PROBLEM TO WORK ON. Could you give back the whole listing exactly as written?

::::::::::

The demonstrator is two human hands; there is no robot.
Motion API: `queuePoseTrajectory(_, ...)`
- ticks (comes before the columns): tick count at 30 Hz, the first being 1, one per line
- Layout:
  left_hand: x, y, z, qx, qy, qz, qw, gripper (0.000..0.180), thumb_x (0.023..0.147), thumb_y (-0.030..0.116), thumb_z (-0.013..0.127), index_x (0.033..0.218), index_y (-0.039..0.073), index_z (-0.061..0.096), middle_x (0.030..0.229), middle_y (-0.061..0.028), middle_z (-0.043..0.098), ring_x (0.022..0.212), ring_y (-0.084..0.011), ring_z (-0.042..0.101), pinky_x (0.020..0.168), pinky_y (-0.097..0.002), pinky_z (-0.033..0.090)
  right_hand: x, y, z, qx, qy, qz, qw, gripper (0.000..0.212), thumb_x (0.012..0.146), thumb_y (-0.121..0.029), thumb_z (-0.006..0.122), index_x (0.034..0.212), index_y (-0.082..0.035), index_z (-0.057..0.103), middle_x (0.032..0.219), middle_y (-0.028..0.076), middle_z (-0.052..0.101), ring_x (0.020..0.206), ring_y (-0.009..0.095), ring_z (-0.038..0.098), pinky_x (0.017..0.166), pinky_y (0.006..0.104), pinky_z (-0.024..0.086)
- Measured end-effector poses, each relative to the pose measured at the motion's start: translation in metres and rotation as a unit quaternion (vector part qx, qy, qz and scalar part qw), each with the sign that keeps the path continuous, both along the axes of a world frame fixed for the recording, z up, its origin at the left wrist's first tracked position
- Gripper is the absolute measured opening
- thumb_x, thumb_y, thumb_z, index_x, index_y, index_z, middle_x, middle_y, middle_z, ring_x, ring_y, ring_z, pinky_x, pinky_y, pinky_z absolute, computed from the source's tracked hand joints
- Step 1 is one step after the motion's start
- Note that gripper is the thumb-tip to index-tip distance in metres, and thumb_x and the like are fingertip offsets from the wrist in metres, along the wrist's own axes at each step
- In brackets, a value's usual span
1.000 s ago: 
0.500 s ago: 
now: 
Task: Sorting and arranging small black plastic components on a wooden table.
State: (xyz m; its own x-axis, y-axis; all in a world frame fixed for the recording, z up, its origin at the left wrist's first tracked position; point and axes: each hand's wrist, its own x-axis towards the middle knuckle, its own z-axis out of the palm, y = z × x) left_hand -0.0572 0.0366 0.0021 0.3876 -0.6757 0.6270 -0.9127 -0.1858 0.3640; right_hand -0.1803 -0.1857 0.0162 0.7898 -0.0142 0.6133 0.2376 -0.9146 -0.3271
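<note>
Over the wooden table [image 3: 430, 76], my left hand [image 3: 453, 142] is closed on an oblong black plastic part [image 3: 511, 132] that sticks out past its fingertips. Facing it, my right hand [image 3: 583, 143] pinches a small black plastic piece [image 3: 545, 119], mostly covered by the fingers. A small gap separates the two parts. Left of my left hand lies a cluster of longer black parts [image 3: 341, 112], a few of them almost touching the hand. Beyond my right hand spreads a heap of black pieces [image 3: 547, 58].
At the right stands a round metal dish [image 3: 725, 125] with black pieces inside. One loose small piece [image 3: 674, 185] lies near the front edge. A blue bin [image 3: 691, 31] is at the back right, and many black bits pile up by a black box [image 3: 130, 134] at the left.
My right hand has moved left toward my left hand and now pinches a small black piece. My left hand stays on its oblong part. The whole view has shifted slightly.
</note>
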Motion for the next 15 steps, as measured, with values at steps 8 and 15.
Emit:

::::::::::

ANSWER TO THE PROBLEM.
The demonstrator is two human hands; there is no robot.
Motion API: `queuePoseTrajectory(_, ...)`
- ticks (comes before the columns): tick count at 30 Hz, the first being 1, one per line
- Layout:
  left_hand: x, y, z, qx, qy, qz, qw, gripper (0.000..0.180), thumb_x (0.023..0.147), thumb_y (-0.030..0.116), thumb_z (-0.013..0.127), index_x (0.033..0.218), index_y (-0.039..0.073), index_z (-0.061..0.096), middle_x (0.030..0.229), middle_y (-0.061..0.028), middle_z (-0.043..0.098), ring_x (0.022..0.212), ring_y (-0.084..0.011), ring_z (-0.042..0.101), pinky_x (0.020..0.168), pinky_y (-0.097..0.002), pinky_z (-0.033..0.090)
  right_hand: x, y, z, qx, qy, qz, qw, gripper (0.000..0.212), thumb_x (0.012..0.146), thumb_y (-0.121..0.029), thumb_z (-0.006..0.122), index_x (0.034..0.212), index_y (-0.082..0.035), index_z (-0.057..0.103), middle_x (0.032..0.219), middle_y (-0.028..0.076), middle_z (-0.052..0.101), ring_x (0.020..0.206), ring_y (-0.009..0.095), ring_z (-0.038..0.098), pinky_x (0.017..0.166), pinky_y (0.006..0.104), pinky_z (-0.024..0.086)
- Measured end-effector poses, each relative to the pose measured at the motion's start: translation in metres and rotation as a unit quaternion (vector part qx, qy, qz and scalar part qw), each with the sign that keeps the path continuous, both along the axes of a world frame fixed for the recording, z up, its origin at the left wrist's first tracked position
- Gripper is the absolute measured opening
- thumb_x, thumb_y, thumb_z, index_x, index_y, index_z, middle_x, middle_y, middle_z, ring_x, ring_y, ring_z, pinky_x, pinky_y, pinky_z absolute, computed from the source's tracked hand joints
- Step 1 is one step after the motion's start
- Note that gripper is the thumb-tip to index-tip distance in metres, and thumb_x and the like are fingertip offsets from the wrist in metres, along the wrist's own axes at each step
- In brackets, a value's usual span
1.000 s ago: 
0.500 s ago: 
now: 
Task: Sorting and arranging small black plastic components on a wooden table.
State: (xyz m; its own x-axis, y-axis; all in a world frame fixed for the recording, z up, its origin at the left wrist's first tracked position; point and axes: each hand's wrist, its own x-axis towards the middle knuckle, its own z-axis out of the palm, y = z × x) left_hand -0.0572 0.0366 0.0021 0.3876 -0.6757 0.6270 -0.9127 -0.1858 0.3640; right_hand -0.1803 -0.1857 0.0162 0.7898 -0.0142 0.6133 0.2376 -0.9146 -0.3271
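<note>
Over the wooden table [image 3: 430, 76], my left hand [image 3: 453, 142] is closed on an oblong black plastic part [image 3: 511, 132] that sticks out past its fingertips. Facing it, my right hand [image 3: 583, 143] pinches a small black plastic piece [image 3: 545, 119], mostly covered by the fingers. A small gap separates the two parts. Left of my left hand lies a cluster of longer black parts [image 3: 341, 112], a few of them almost touching the hand. Beyond my right hand spreads a heap of black pieces [image 3: 547, 58].
At the right stands a round metal dish [image 3: 725, 125] with black pieces inside. One loose small piece [image 3: 674, 185] lies near the front edge. A blue bin [image 3: 691, 31] is at the back right, and many black bits pile up by a black box [image 3: 130, 134] at the left.
My right hand has moved left toward my left hand and now pinches a small black piece. My left hand stays on its oblong part. The whole view has shifted slightly.
</note>
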Motion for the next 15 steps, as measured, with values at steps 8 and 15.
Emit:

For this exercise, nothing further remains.